(Collection entries)
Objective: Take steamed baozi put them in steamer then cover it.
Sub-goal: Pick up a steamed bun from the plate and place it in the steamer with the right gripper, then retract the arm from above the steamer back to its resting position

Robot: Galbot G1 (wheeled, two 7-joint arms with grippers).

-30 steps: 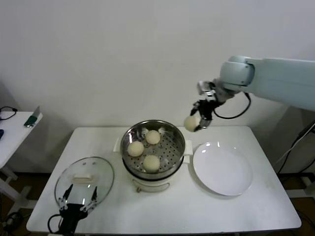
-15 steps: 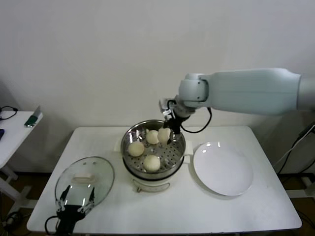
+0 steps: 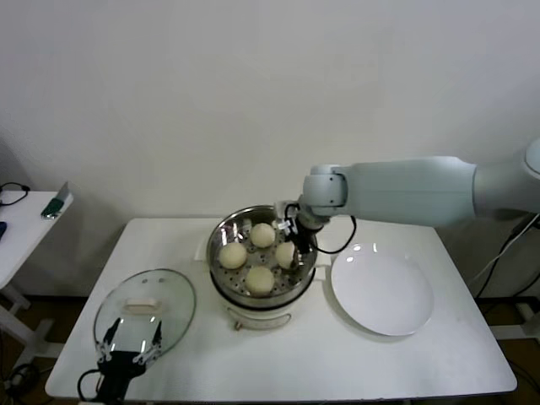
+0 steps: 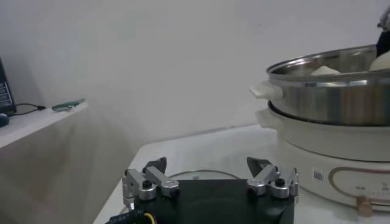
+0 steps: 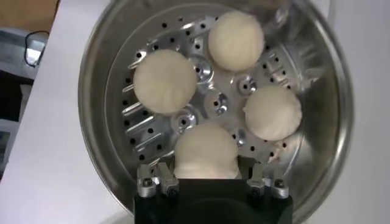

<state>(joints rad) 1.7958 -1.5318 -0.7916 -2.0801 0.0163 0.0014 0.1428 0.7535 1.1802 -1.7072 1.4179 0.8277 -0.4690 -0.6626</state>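
Table (image 3: 278, 359) carries the steamer (image 3: 221, 245) at centre, the cover (image 3: 175, 295) near-left and a plate (image 3: 381, 291) right. Three steamed baozi (image 3: 233, 254) lie inside; the right gripper (image 3: 293, 253) grips a fourth. Left gripper (image 3: 131, 352), jaws apart, hovers at the cover's near edge.

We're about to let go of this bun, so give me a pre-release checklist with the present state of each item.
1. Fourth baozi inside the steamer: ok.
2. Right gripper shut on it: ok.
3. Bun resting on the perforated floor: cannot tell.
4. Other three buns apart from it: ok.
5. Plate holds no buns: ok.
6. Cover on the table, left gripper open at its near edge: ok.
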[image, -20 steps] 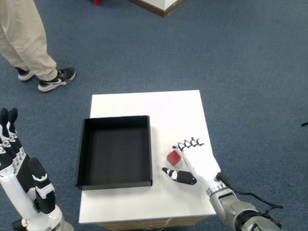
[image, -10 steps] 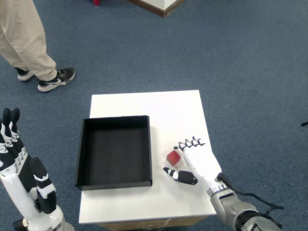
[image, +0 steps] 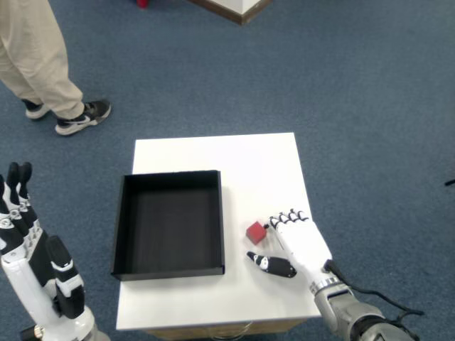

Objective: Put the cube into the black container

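Note:
A small red cube lies on the white table, a little right of the black container, which is an open square tray with nothing in it. My right hand rests on the table just right of the cube, its back up. Its curled fingers are close beside the cube's right side, and the black-tipped thumb points left below the cube. The cube lies in the gap between them, and the hand is open and not holding it.
My left hand is raised off the table at the lower left, fingers straight. A person's legs and shoes stand on the blue carpet at the upper left. The table's near edge lies just below my right wrist.
My right hand has slid slightly right and toward the near edge, drawing back a little from the cube. The cube and container have not moved.

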Controlling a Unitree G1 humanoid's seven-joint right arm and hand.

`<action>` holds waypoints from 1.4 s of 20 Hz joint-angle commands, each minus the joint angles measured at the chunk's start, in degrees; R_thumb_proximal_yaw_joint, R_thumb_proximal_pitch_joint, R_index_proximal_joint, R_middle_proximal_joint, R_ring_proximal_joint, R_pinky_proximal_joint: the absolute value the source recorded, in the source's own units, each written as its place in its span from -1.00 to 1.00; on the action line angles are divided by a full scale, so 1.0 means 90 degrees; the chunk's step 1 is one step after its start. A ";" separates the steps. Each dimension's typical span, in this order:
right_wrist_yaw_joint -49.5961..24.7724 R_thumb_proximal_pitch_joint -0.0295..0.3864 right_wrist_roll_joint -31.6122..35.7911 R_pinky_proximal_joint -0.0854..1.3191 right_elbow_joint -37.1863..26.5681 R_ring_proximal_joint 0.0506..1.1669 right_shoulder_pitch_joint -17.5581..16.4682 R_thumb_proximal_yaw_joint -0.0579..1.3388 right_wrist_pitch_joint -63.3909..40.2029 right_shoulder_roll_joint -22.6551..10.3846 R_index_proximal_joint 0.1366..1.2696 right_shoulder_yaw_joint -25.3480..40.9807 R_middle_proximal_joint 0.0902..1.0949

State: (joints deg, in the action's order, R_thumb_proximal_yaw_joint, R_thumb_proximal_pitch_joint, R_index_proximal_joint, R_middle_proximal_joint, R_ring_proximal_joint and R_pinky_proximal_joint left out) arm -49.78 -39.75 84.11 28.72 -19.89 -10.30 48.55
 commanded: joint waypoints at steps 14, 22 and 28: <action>-0.0487 -0.59 0.0125 -0.59 -0.0388 -0.53 0.0142 -0.01 -0.0304 -0.0031 0.09 -0.0193 -0.42; -0.0662 -0.63 0.0125 -0.56 -0.0429 -0.53 0.0152 -0.12 -0.0194 -0.0031 -0.01 -0.0160 -0.42; -0.0657 -0.72 0.0131 -0.55 -0.0491 -0.53 0.0158 -0.20 -0.0119 -0.0024 -0.07 -0.0106 -0.42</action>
State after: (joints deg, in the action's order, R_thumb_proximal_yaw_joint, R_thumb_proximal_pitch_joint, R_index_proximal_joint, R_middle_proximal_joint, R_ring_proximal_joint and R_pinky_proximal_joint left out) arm -52.80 -39.70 81.38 28.03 -21.06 -10.12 47.59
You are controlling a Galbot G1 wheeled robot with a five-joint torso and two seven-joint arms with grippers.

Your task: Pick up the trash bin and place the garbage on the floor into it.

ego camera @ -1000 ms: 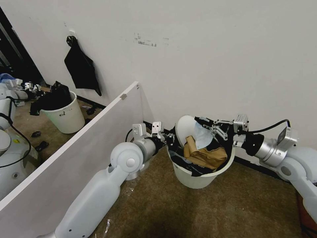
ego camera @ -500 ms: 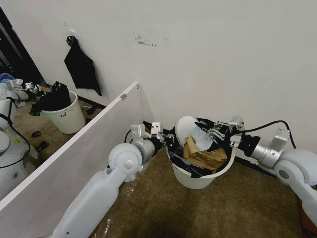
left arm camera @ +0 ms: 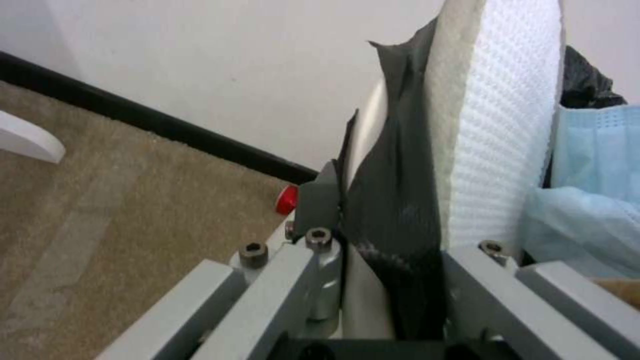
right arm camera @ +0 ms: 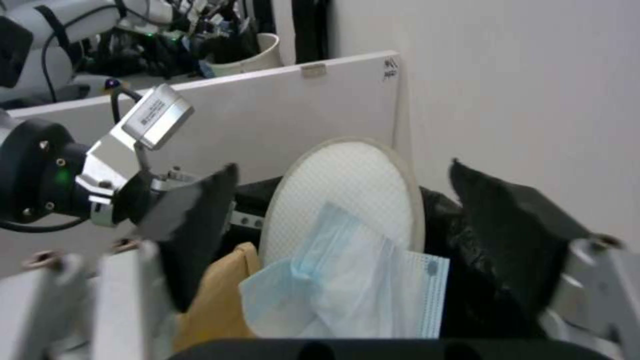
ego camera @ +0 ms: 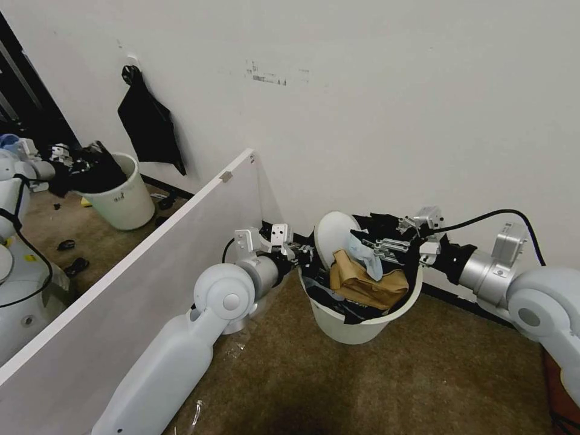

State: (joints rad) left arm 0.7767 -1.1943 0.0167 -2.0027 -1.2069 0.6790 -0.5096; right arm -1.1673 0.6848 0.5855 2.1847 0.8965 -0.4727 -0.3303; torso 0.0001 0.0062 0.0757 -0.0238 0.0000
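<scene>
We found the trash bin [ego camera: 361,314] on the floor [ego camera: 374,386] by the wall, stuffed with tan paper [ego camera: 362,284], a blue mask [ego camera: 367,254] and a white slipper [ego camera: 333,234]. The left tool [ego camera: 305,254] was clamped on its bag-lined rim. The right tool [ego camera: 377,246] hung spread over the contents, gripping nothing. We judged 1 risk: a 1-sided grip could tip the bin and spill the heaped load.
</scene>
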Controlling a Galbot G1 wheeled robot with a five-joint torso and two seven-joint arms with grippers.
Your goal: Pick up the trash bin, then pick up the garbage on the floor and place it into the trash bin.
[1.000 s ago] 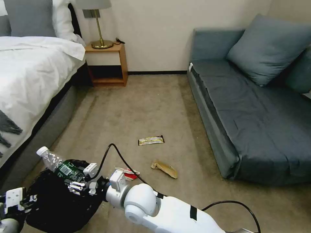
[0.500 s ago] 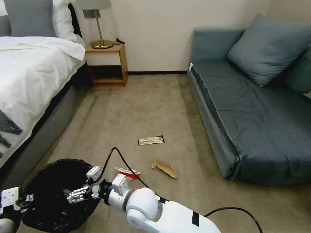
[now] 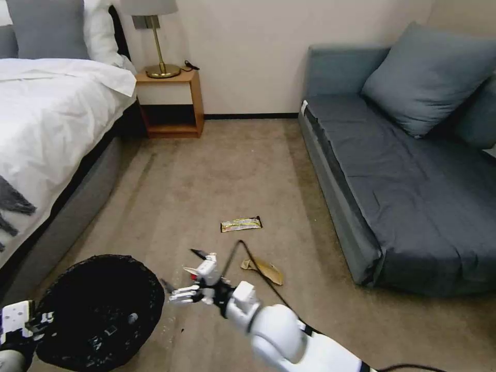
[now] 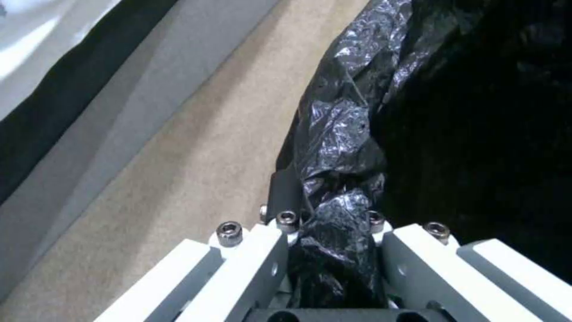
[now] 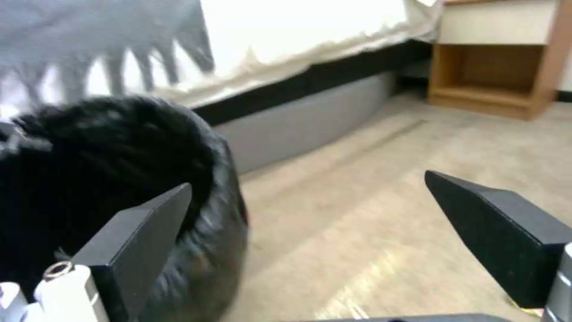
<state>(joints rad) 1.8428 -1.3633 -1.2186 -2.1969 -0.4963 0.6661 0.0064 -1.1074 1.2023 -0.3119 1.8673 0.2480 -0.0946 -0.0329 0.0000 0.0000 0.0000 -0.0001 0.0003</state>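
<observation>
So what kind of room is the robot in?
Most likely a bedroom, maybe in a hotel. There is a bed with white sheets, a wooden nightstand with a lamp on it, and a grey sofa by the wall.

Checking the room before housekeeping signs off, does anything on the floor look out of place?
Yes: litter on the carpet. A gold-black snack wrapper and a crumpled brown paper bag lie near the sofa, outside the trash bin.

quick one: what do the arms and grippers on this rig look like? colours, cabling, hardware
Right arm: glossy white rounded shell, a black cable looping off the wrist. Right gripper: white knuckle hardware with flat, wedge-shaped black fingers. Left gripper: white, blocky angular links, hex socket screws at the joints, dark base; a white rectangular block sits at its wrist.
</observation>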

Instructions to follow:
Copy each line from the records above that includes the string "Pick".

Your response:
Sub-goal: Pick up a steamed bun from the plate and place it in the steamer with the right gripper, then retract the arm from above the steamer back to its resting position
Your task: Pick up the trash bin and place the garbage on the floor into it.
Your goal: Pick up the trash bin, then pick up the garbage on the floor and place it into the trash bin.

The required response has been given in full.